Directions: All lines from the opening of the data to the line containing "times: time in" must be returned unchanged, and only those lines.

Provided material:
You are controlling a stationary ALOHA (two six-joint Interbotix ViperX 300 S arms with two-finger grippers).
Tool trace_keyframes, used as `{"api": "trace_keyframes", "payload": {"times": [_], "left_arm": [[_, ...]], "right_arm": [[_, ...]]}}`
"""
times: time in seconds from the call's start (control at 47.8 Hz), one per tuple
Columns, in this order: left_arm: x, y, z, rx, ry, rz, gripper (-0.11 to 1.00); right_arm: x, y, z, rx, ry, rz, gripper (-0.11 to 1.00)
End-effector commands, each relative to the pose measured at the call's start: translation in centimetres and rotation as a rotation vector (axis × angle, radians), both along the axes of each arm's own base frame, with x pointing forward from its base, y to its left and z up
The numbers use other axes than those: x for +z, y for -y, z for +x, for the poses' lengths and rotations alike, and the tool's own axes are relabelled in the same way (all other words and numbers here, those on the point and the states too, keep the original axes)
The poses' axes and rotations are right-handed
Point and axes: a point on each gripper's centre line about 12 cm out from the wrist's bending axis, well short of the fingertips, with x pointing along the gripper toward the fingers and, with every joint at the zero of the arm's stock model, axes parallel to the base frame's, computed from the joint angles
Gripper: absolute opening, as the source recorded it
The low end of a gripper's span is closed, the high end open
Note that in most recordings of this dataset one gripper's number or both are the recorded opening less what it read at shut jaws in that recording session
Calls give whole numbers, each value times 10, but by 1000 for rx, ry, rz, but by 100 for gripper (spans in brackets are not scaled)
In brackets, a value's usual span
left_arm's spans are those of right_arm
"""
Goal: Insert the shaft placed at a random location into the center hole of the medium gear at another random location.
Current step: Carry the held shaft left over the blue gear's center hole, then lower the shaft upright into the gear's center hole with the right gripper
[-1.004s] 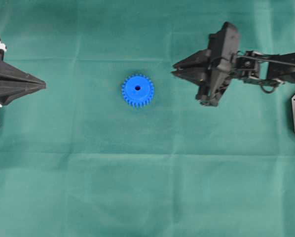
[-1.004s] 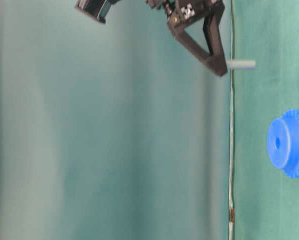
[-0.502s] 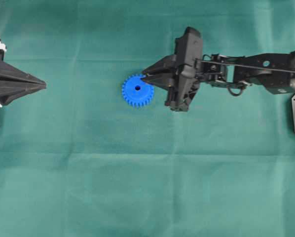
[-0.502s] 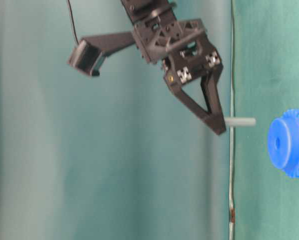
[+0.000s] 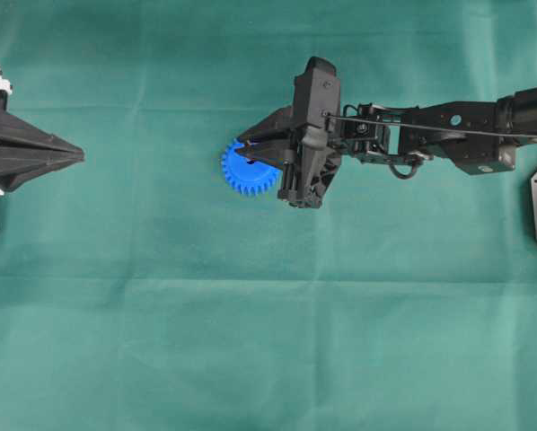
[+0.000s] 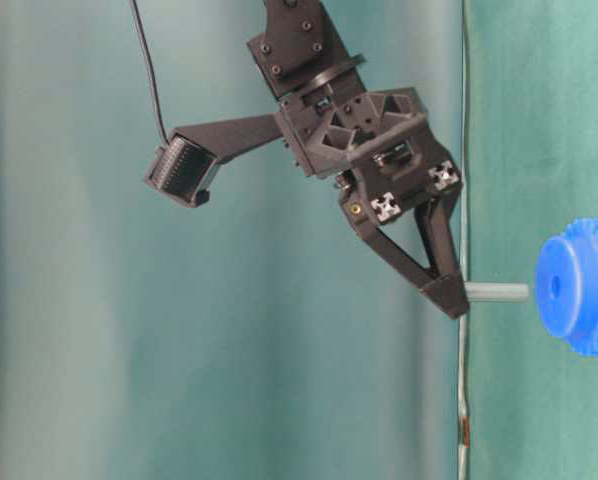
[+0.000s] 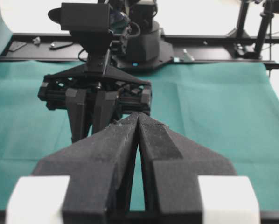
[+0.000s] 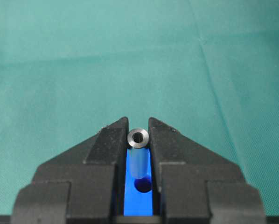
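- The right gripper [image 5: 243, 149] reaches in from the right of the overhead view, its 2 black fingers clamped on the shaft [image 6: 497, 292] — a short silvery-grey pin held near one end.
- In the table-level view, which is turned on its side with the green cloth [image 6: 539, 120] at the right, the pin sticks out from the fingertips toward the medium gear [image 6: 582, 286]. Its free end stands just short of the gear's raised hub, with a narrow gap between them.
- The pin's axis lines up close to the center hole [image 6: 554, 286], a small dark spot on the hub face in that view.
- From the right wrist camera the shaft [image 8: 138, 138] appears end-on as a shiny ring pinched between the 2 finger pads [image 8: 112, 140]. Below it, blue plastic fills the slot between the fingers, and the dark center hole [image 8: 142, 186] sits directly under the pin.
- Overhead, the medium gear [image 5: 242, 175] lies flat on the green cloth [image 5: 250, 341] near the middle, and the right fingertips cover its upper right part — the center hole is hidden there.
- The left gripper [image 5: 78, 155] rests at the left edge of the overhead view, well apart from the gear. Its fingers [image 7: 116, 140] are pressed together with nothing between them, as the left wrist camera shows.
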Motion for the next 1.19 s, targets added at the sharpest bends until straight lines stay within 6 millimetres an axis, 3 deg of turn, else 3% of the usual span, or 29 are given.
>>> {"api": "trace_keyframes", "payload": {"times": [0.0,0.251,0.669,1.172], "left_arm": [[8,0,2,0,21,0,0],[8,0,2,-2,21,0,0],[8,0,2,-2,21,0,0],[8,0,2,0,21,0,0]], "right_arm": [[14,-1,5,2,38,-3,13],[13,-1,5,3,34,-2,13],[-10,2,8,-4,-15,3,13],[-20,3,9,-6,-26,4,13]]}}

Response to the exercise:
You are controlling a stationary ALOHA (two six-joint Interbotix ViperX 300 S arms with two-finger grippers).
Tool trace_keyframes, used as `{"api": "trace_keyframes", "payload": {"times": [_], "left_arm": [[_, ...]], "right_arm": [[_, ...]]}}`
"""
times: time in seconds from the call's start (control at 47.8 Hz), one per tuple

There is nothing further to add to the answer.